Goal of the exercise.
Copy out each line in the material below that has the word "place".

---

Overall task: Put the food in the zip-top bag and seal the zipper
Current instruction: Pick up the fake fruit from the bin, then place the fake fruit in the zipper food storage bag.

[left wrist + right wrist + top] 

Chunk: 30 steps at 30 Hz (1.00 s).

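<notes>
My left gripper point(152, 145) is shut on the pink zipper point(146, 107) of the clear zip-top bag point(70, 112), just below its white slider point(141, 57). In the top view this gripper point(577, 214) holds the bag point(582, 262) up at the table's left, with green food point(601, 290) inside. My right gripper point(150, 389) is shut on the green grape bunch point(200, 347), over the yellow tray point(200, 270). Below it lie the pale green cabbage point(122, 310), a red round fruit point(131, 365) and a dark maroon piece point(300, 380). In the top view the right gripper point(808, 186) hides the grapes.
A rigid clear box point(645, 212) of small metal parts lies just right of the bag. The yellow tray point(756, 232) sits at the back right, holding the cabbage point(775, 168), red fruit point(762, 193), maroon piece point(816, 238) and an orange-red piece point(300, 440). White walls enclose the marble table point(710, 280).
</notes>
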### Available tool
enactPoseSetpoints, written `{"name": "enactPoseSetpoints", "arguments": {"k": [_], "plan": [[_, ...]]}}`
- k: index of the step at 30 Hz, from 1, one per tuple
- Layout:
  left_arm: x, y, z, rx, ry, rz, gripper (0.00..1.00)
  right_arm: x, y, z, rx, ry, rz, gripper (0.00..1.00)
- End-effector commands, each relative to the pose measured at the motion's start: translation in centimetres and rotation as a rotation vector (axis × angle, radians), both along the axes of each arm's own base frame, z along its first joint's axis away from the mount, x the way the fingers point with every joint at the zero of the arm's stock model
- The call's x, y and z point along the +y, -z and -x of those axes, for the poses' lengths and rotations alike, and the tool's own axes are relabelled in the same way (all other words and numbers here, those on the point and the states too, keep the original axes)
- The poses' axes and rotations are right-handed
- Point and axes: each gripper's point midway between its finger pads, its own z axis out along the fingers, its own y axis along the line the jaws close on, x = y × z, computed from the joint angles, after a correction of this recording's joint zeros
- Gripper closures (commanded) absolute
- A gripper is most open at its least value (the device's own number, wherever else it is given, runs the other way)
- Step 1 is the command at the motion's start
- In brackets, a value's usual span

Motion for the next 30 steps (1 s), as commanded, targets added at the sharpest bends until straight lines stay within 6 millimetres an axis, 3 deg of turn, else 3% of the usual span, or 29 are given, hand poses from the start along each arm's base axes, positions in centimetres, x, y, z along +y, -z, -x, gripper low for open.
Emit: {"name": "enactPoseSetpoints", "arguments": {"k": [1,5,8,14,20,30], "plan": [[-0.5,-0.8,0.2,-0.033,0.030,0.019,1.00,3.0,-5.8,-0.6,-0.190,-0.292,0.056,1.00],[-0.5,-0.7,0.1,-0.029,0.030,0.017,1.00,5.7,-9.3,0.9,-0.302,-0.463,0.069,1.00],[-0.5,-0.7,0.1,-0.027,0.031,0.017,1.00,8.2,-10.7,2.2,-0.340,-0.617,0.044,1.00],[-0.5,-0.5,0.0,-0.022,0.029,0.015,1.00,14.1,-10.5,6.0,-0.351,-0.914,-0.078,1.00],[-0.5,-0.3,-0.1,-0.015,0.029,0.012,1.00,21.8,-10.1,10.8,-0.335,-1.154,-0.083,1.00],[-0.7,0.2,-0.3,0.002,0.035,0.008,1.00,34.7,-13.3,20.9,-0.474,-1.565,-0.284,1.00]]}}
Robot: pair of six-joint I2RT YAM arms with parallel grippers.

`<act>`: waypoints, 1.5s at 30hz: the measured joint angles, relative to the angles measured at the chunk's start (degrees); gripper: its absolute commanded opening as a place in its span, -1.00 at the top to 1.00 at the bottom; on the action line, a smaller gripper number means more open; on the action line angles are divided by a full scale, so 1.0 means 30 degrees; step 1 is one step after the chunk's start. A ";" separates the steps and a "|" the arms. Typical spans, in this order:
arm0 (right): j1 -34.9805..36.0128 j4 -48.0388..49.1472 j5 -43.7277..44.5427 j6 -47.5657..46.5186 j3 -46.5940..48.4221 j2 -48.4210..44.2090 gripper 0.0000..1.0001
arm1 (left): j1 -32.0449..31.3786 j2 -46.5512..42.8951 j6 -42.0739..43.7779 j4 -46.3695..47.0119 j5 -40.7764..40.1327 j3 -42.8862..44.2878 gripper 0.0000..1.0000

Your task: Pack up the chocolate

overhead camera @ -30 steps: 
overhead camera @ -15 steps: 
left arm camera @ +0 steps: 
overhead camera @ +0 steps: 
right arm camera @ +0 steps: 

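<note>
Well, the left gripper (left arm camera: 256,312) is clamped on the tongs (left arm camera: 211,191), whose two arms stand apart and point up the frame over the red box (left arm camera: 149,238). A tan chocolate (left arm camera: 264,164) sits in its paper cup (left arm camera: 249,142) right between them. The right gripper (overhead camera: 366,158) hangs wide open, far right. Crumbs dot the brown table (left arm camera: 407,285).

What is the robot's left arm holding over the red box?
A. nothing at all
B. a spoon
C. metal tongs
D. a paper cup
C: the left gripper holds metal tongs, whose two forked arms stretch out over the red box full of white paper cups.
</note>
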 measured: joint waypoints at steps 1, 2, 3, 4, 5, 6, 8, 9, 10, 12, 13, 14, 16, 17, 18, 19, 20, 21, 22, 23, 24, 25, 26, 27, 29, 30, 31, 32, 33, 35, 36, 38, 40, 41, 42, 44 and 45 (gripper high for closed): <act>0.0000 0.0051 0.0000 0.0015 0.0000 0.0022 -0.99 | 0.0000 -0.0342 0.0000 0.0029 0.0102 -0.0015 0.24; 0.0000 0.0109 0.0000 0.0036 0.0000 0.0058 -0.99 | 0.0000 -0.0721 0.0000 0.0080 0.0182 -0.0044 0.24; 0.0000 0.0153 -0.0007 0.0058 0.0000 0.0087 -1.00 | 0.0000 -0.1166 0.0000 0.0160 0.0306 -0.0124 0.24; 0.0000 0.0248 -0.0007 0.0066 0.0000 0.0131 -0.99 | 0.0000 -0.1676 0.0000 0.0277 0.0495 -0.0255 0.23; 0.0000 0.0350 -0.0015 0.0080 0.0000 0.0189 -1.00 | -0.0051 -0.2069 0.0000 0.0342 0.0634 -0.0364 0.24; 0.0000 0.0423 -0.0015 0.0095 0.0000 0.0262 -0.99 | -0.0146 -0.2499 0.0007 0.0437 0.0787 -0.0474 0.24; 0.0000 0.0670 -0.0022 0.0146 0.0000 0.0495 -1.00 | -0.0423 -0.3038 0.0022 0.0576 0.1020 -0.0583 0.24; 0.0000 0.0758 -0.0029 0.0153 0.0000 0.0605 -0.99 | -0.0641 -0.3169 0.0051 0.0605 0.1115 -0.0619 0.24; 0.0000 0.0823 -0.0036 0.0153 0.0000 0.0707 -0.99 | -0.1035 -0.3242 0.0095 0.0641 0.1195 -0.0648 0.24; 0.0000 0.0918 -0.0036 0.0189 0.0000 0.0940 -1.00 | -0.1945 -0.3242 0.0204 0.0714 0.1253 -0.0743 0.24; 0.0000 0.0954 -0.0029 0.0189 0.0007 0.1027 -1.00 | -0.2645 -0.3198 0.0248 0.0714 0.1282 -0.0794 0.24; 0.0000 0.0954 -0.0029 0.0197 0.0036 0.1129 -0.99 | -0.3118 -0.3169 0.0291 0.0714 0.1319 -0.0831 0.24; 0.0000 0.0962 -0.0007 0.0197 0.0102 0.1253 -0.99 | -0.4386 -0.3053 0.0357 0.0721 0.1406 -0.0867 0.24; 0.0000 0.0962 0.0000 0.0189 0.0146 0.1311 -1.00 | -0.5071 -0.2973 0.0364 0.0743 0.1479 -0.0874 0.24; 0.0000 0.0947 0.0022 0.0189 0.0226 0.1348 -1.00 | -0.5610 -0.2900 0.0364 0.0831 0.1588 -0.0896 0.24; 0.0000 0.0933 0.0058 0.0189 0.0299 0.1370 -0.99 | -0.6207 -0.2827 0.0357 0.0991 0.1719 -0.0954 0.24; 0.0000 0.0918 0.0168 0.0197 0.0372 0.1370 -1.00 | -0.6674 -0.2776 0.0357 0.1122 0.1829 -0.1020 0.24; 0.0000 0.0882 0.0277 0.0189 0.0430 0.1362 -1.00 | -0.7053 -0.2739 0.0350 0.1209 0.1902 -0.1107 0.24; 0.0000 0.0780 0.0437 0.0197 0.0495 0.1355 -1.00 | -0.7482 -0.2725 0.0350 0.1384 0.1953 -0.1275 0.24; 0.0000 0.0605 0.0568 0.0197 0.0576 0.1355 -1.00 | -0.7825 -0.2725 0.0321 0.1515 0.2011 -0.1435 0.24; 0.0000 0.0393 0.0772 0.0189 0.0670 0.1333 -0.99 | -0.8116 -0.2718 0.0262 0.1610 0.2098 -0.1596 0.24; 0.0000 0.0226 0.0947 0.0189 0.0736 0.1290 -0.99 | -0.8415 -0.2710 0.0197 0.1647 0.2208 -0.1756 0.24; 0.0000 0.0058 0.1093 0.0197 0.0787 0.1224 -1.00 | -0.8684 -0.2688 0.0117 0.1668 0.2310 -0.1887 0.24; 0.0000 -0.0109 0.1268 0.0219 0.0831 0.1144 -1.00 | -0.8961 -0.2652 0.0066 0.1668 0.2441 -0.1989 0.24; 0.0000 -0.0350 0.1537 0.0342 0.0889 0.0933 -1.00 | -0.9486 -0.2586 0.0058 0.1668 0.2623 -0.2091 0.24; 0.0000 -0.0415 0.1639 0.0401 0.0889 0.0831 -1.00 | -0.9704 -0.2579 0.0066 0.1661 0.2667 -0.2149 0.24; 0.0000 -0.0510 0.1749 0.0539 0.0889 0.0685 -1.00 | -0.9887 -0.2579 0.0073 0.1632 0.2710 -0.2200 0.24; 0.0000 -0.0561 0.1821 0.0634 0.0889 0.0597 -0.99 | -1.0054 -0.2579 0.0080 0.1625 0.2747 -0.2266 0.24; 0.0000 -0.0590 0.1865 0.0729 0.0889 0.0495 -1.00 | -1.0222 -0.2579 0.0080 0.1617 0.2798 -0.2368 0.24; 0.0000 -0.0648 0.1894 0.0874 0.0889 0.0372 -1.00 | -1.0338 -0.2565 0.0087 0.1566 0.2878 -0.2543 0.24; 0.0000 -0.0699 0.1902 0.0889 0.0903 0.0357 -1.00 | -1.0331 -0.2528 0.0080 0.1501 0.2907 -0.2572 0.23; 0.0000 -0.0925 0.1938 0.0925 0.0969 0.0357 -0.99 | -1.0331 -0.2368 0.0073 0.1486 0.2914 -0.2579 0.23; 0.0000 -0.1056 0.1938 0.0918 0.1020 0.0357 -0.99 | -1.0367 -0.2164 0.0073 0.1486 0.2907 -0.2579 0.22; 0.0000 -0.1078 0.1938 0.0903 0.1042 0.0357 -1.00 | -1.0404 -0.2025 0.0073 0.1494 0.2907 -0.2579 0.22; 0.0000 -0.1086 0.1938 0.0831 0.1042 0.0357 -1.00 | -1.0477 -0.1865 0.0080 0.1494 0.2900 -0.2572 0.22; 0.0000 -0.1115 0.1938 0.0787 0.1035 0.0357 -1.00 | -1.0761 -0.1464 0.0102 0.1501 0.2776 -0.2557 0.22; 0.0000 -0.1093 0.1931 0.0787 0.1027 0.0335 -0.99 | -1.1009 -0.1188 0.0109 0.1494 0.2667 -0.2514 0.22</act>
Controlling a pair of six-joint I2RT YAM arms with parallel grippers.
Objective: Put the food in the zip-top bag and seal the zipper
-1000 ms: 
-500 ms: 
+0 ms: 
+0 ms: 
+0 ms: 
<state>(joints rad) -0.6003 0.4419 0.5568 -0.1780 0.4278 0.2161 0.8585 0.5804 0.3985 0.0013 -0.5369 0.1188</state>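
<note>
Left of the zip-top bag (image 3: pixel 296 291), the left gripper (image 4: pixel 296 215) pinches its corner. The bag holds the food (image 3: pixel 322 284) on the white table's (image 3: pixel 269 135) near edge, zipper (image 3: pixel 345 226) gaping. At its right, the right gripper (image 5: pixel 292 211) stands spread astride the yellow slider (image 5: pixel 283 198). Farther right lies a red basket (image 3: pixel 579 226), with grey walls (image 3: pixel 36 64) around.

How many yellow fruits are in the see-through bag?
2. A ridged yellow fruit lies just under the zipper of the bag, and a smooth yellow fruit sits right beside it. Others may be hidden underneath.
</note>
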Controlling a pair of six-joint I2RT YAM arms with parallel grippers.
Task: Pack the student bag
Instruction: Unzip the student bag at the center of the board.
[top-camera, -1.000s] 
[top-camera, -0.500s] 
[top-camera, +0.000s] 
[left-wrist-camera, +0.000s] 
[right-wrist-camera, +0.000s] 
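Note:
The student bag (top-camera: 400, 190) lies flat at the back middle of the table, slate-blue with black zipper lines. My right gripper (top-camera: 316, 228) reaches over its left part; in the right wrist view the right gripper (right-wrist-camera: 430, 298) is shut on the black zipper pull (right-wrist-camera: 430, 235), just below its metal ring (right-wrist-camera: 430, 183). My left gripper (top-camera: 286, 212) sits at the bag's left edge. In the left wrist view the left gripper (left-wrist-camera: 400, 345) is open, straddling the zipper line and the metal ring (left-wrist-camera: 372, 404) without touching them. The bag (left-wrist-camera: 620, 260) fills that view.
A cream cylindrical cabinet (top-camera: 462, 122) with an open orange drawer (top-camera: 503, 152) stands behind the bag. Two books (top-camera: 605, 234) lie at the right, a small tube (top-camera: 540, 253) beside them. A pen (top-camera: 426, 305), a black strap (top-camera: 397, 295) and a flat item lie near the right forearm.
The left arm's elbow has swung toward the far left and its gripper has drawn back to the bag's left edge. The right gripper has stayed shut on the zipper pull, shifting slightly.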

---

Result of the task.
Current instruction: Pick up the fake fruit from the bin, then place the fake fruit in the zipper food storage bag.
`<act>`: waypoints, 1.5s at 30hz: the measured joint angles, relative to the angles measured at the chunk's start (degrees); gripper: its absolute commanded opening as a place in its span, -1.00 at the top to 1.00 at the bottom; on the action line, a smaller gripper number means more open; on the action line angles are divided by a full scale, so 1.0 means 30 degrees; step 1 is one step after the chunk's start. A ";" separates the steps and a "|" the arms. Typical spans, in this order:

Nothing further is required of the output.